Multi-photon excitation spectra of the 3snℓ (ℓ = 0, 1, 2 and 3) Rydberg states of magnesium

Abstract

New experimental data on the highly excited ℓ = 0, 1, 2 and 3 Rydberg states of magnesium have been acquired using two-photon and two-step laser excitation technique in conjunction with a thermionic diode ion detector. The new observations include even parity 3sns 1S0 (8 ⩽ n ⩽ 24) and 3snd 1D2 (7 ⩽ n ⩽ 62) Rydberg states approached directly from the 3s2 1S0 ground state via two-photon excitation, and the odd parity 3snp 1P1 (20 ⩽ n ⩽ 61) and 3snf 1F3 (14 ⩽ n ⩽ 66) Rydberg states accessed by the two-step excitation process via 3s4s 1S0 and 3s3d 1D2 intermediate states.
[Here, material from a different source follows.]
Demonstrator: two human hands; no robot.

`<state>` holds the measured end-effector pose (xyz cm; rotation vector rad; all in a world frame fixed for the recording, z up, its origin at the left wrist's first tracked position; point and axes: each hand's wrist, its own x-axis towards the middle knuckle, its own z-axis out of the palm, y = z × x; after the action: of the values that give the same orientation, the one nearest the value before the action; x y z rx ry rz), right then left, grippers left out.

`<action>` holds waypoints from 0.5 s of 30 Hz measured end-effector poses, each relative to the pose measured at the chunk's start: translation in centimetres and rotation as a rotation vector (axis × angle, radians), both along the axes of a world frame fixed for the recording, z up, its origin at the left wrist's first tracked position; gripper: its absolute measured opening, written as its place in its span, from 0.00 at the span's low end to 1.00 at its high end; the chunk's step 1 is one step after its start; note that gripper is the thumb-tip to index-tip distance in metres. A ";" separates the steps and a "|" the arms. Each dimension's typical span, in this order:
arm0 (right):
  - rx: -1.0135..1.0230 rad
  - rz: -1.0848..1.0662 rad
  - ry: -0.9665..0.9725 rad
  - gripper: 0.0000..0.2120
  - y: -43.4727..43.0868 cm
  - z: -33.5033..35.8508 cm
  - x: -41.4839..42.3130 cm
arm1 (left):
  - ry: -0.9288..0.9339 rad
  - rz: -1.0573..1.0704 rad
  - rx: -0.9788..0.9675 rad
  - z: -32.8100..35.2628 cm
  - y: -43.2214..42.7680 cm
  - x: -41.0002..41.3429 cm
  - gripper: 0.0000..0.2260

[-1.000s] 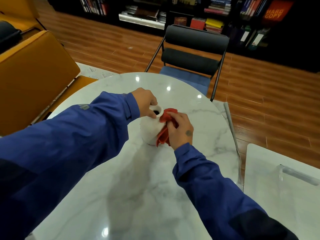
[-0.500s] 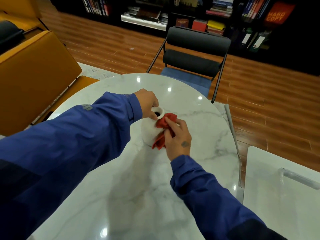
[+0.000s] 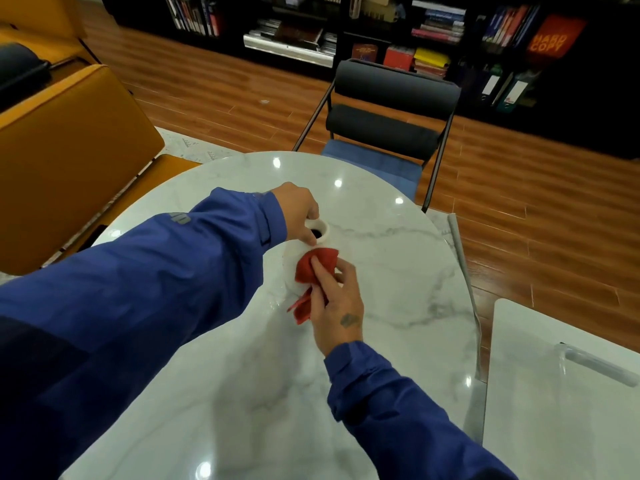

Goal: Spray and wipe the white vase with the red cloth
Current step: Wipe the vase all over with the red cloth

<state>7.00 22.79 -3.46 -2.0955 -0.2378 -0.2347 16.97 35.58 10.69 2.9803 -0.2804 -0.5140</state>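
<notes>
Since a second ago the right hand [image 3: 337, 308] has slid lower and nearer on the vase, so that the red cloth [image 3: 313, 271] now covers the near-right shoulder of the white vase [image 3: 290, 268] rather than its right flank, and the vase's dark mouth shows more plainly beside the left thumb. That right hand grasps the cloth, its fingers [image 3: 323, 275] spread flat over the bunched upper part and pressing it against the vase wall, while a loose tail of cloth hangs down past the palm to touch the table [image 3: 398, 278] at the vase's foot. Its grip on the cloth is closed but not clenched. The left hand [image 3: 299, 211] grasps the vase by the rim, thumb on the near lip and the other fingers curled over the far side of the neck, holding it upright. Both sleeves are dark blue. The vase stands on the white marble table, roughly midway across it and nearer the far edge than the near one, well apart from the right edge. A black chair [image 3: 388, 116] with a blue seat is drawn up at the far edge. An orange armchair [image 3: 69, 150] stands just beyond the left edge. A second white surface [image 3: 554, 393] lies off the right edge, apart from the round top, and dark bookshelves [image 3: 433, 29] line the far wall.
</notes>
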 end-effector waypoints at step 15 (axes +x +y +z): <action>0.082 -0.050 -0.002 0.19 -0.1 0.1 1.0 | 0.015 0.005 0.017 0.1 0.0 0.3 0.26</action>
<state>7.97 22.73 -3.35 -2.0216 -0.1744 -0.2716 17.24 35.57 10.82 2.9918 -0.2686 -0.5412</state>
The Rydberg relation fit to the new data of the np 1P1 and nf 1F3 series yields the binding energies of the 3s4s 1S0 and 3s3d 1D2 levels as 18 167.702 cm−1 and 15 267.972 cm−1, respectively. By adding the binding energies to the corresponding energies of the aforementioned levels, a precise value of the first ionization potential of magnesium is determined as 61 671.04 ± 0.04 cm−1. Using this ionization potential value, the quantum defects for the ns 1S0, np 1P1, nd 1D2 and nf 1F3 Rydberg series have been determined as 1.526(2), 1.046(2), 0.602(2) and 0.049(2) cm−1 respectively.